Stephen Franks is no forelock-tugger. Brought up a working class lad in Taihape, ACT’s brainiest MP is a verbal brawler.
So why is Franks battling alongside the cultural cringe brigade to keep the British Privy Council as our final court of appeal?
Come to think of it, why is young National rising star Simon Power also in Alf’s imperial platoon? Aren’t the young, even young fogies of the middle-right, supposed nowadays to want this nation standing tall on its own feet?
And isn’t that the Privy Council point? Haven’t we got far enough through our trembling national adolescence to have our own highest court?
Maybe not. We took 16 years to ratify the 1931 British statute that threw us out of the empire. We clung economically till the British abandoned us for Europe in the 1970s. We worshipped British culture as our own until the 1980s.
But we now have our own fine filmmakers, novelists, poets, artists, musicians and craftspeople. In our diversified economy Britain plays a smaller part than Korea. Last year we self-satisfied mini-nationalists gave up automatic rights to Australian citizenship.
And we have produced fine legal minds. Former Appeal Court president Lord Cooke of Thorndon became a British law lord and sat on the Privy Council.
So can’t our judges be trusted to make binding decisions on our law?
No, say Franks and co.
First, they say, London is a great commercial centre, its numerous specialist commercial law judges are among the world’s best and they hear a lot of cases. Tinpot Auckland can’t match London.
That is a point. This economy is globalised. To attract investment, our commercial laws and their administration must be demonstrably world-class.
One ungainly option might be to appoint a retired London law lord or two to the proposed pool of acting judges for the new Supreme Court and draw on them for commercial cases.
But would they come and would it work? British judges increasingly pay attention to European law, inappropriate for our system. Law Lord Steyn, a Privy Council judge, underlined that European link here earlier this year. Ironically, Franks had a public fight with Steyn, an activist judge like Lord Cooke, over the Treaty of Waitangi.
Franks’ second objection is the same as Power’s: appointments.
Power says Margaret Wilson will not appoint the best Supreme Court available.
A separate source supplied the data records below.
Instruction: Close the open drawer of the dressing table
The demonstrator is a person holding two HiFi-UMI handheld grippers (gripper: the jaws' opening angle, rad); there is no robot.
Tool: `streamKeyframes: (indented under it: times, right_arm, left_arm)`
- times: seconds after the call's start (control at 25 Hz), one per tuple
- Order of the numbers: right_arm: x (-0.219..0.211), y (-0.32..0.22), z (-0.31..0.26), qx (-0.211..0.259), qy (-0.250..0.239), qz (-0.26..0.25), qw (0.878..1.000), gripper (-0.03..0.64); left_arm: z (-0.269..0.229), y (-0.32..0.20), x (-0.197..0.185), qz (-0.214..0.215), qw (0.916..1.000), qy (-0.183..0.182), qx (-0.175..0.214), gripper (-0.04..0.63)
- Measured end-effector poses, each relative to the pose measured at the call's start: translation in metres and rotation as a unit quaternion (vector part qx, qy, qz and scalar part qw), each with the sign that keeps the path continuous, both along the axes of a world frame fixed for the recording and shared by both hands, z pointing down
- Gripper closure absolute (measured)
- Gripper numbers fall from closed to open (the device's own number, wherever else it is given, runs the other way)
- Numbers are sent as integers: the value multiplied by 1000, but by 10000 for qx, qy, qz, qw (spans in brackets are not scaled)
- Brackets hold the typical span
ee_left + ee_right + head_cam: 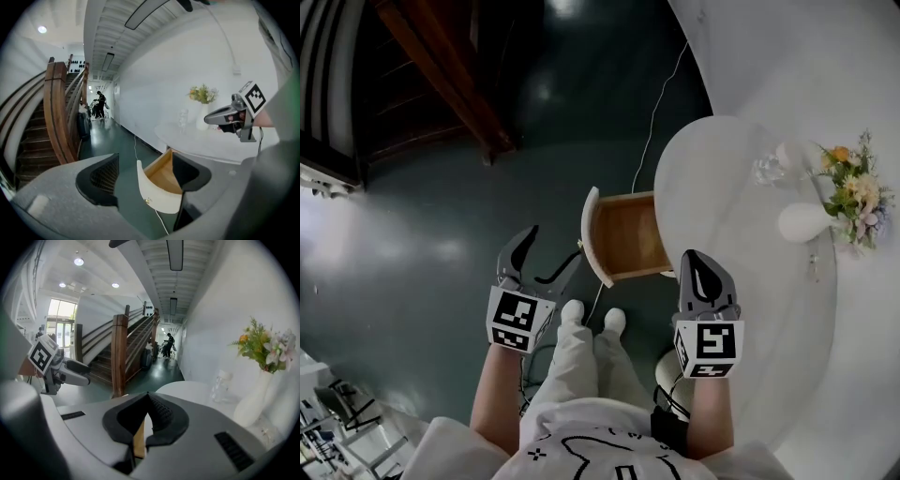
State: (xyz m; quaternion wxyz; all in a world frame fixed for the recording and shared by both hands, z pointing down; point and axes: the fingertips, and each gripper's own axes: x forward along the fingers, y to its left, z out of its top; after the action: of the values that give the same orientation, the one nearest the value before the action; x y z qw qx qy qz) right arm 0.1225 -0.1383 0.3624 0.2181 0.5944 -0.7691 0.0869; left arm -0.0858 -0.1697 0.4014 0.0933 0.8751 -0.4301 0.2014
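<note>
The white round dressing table [722, 202] stands at the right. Its drawer [623, 234] is pulled out toward me, showing a wooden inside and a curved white front [157, 194] with a small brass knob. My left gripper [553, 246] hovers left of the drawer front, jaws spread wide and empty. In the left gripper view [145, 183] the drawer front shows between its fingers [101, 180], still some way off. My right gripper [698, 267] is over the table's near edge beside the drawer, its jaws shut [147, 401] on nothing.
On the table are a white vase [806, 222] of flowers [853, 192] and a clear glass bottle [766, 169]. A thin cable [652, 122] runs across the dark green floor. A wooden staircase [441, 66] rises at far left. My feet [592, 317] are just before the drawer.
</note>
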Motion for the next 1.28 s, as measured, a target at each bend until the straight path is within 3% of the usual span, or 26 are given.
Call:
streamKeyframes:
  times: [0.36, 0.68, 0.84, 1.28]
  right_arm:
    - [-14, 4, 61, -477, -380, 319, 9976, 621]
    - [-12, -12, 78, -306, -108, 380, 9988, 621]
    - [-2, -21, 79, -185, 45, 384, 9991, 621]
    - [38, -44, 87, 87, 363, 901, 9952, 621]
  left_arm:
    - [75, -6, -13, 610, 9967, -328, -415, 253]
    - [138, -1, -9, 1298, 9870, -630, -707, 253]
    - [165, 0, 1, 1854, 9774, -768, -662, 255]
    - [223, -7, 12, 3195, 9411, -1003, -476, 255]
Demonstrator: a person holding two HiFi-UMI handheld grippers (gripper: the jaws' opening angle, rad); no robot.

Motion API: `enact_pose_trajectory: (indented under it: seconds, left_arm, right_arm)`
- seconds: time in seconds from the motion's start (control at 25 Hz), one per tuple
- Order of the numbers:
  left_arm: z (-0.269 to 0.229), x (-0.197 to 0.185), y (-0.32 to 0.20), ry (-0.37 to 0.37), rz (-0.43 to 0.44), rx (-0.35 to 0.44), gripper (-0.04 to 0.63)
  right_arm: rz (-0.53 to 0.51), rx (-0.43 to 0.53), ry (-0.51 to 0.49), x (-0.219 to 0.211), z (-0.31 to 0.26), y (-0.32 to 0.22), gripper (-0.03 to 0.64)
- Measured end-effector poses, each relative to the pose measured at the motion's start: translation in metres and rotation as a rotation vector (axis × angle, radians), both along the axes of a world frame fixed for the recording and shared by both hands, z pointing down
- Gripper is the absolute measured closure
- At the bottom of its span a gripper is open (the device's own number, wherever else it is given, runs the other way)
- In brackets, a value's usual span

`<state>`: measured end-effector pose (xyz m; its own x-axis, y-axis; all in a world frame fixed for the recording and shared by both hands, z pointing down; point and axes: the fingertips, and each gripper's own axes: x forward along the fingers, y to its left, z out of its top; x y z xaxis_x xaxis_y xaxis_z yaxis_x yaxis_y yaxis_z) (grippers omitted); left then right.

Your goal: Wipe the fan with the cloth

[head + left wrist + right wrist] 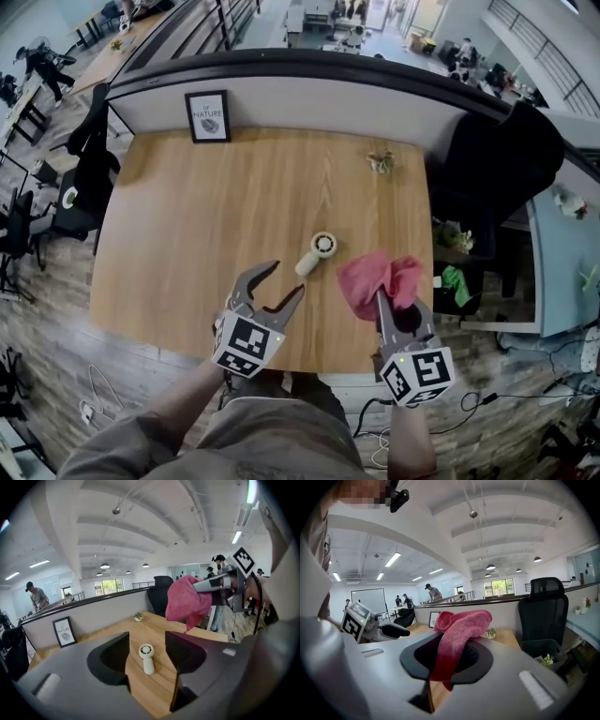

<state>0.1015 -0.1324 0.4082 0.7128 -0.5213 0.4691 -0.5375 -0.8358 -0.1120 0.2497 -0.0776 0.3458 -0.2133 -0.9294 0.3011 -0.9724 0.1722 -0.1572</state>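
Jaws wide apart and empty on the left gripper; the right gripper pinches the soft, floppy cloth. The fan lies on the bench between them and looks light, rigid and likely to skid, so its handle seems the best hold.

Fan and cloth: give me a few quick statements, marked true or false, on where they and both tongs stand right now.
1. The fan lies on the table with nothing touching it. True.
2. The right tongs grip the cloth. True.
3. The left tongs are shut on the fan. False: they are open and empty, short of the fan.
4. The cloth covers the fan. False: it hangs from the right tongs, apart from the fan.
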Motion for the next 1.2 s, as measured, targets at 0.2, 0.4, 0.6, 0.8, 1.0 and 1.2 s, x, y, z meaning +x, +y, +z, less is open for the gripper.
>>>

Her bill appoints Chief Justice Sian Elias to head the court and one judge versed in tikanga Maori, widely touted to be Eddie Durie. Both are able High Court judges but not regarded among lawyers as absolutely top drawer.
Then look at Wilson’s appointments to the Human Rights Commission, Power and Franks say. The other three judges will likely be left-leaning. It’s a bit like American Presidents’ stacking of their Supreme Court — except that previous appointments of a different bias constrain Presidents and the first appointments here will not be constrained by a previous right-leaning bias.
Wilson counters that she will broaden the advice she gets and will follow it. And she has been trying to get the appointments process put under an independent commission. Another possibility so far not canvassed is that a multi-party group could agree the first nominees.
But even an independent commission wouldn’t satisfy Franks. The Privy Council’s beauty for him is its complete separation from this country’s politics, both parliamentary and legal.
Actually, New Zealand judges sit on the Privy Council and therefore influence its judgments. And separation has bred reticence in the council because British judges lack local knowledge: the council hears very few cases and increasingly, notably on Maori cases, kicks cases back to the Appeal Court here for final decision.
And the Appeal Court is overloaded. That accounts for some of the criticism of decisions. It is too fast. A Supreme Court hearing a tenth of the cases would do better.
But the Privy Council is free, says Franks. What dinkum kiwi puts national pride ahead of a free lunch? Indeed — except that the British are reviewing this hangover of empire and, when the Caribbean nations end appeals soon, may not want to pay for part of this country’s legal system.
But there hasn’t been enough debate, says Peter Dunne. The 20 years of debate since National’s Jim McLay proposed abolition has been mainly among the elite. Franks would accept a decision by referendum (though only with a super-majority). He says a mere parliamentary majority is not enough for a big constitutional change (hear, hear).
A substitute which might satisfy Dunne would be for the parliamentary committee on the bill actively to seek public input and tour the country holding high-profile hearings.
The bill will pass. The Greens are republicans and when they consult Maori, as they want to do before deciding, they will find monarchist objections from that quarter have diminished.
So the forelock-tugging will stop. Except, of course, that we will still have the Queen, God bless her.